Electrical Marketing's Leading Economic Indicators

May 28, 2009
As you can see in the following leading indicators, the U.S. economy may at long last be showing some signs of life

As you can see in the following leading indicators, the U.S. economy may at long last be showing some signs of life. But don’t book that vacation to the Bahamas just yet — the electrical market usually lags the overall economy by at least a few quarters.

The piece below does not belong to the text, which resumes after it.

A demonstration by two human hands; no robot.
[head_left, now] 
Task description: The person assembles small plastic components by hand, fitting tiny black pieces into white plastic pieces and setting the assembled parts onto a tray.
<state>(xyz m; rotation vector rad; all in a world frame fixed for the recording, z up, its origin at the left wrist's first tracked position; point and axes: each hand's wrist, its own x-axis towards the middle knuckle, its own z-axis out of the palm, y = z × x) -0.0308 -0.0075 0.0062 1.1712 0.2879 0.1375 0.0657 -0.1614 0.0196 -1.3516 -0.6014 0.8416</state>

Purchasing Managers Index (PMI) still negative in April but declines are moderating. With a 3.8-point increase from March to 40.1 points, the PMI is still negative and well below the 50-point level that signifies growth in manufacturing activity. But Norbert J. Ore, chair of the Institute for Supply Management Manufacturing Business Survey Committee, likes what he sees. “The decline in the manufacturing sector continues to moderate,” he said. “After six consecutive months below the 40-percent mark, the PMI, driven by the New Orders Index at 47.2 percent, shows a significant improvement. But the Customers’ Inventories Index indicates that channels are paring inventories to acceptable levels after reporting inventories as ‘too high’ for eight consecutive months. The prices manufacturers pay for their goods and services continue to decline; however, copper prices have bottomed and are now starting to rise. This is definitely a good start for the second quarter.”

Building permits pick up in April. With a 3.3 percent increase over March, building permits saw a nice bump. But at a seasonally adjusted annual rate of 494,000 permits, they are still 50.2 percent below the revised April 2008 estimate of 991,000. The National Association of Home Builders (NAHB) said permits for single- and multi-family units were down in all but the West, which reported no change (single-family and multi-family combined) for April.

Consumers feeling bullish. The Conference Board Consumer Confidence Index which had improved considerably in April, posted another large gain in May. The Index now stands at 54.9 points, up from 40.8 in April. Said Lynn Franco, director of The Conference Board Consumer Research Center, “After two months of significant improvements, the Consumer Confidence Index is now at its highest level in eight months. While confidence is still weak by historical standards, as far as consumers are concerned, the worst is now behind us.”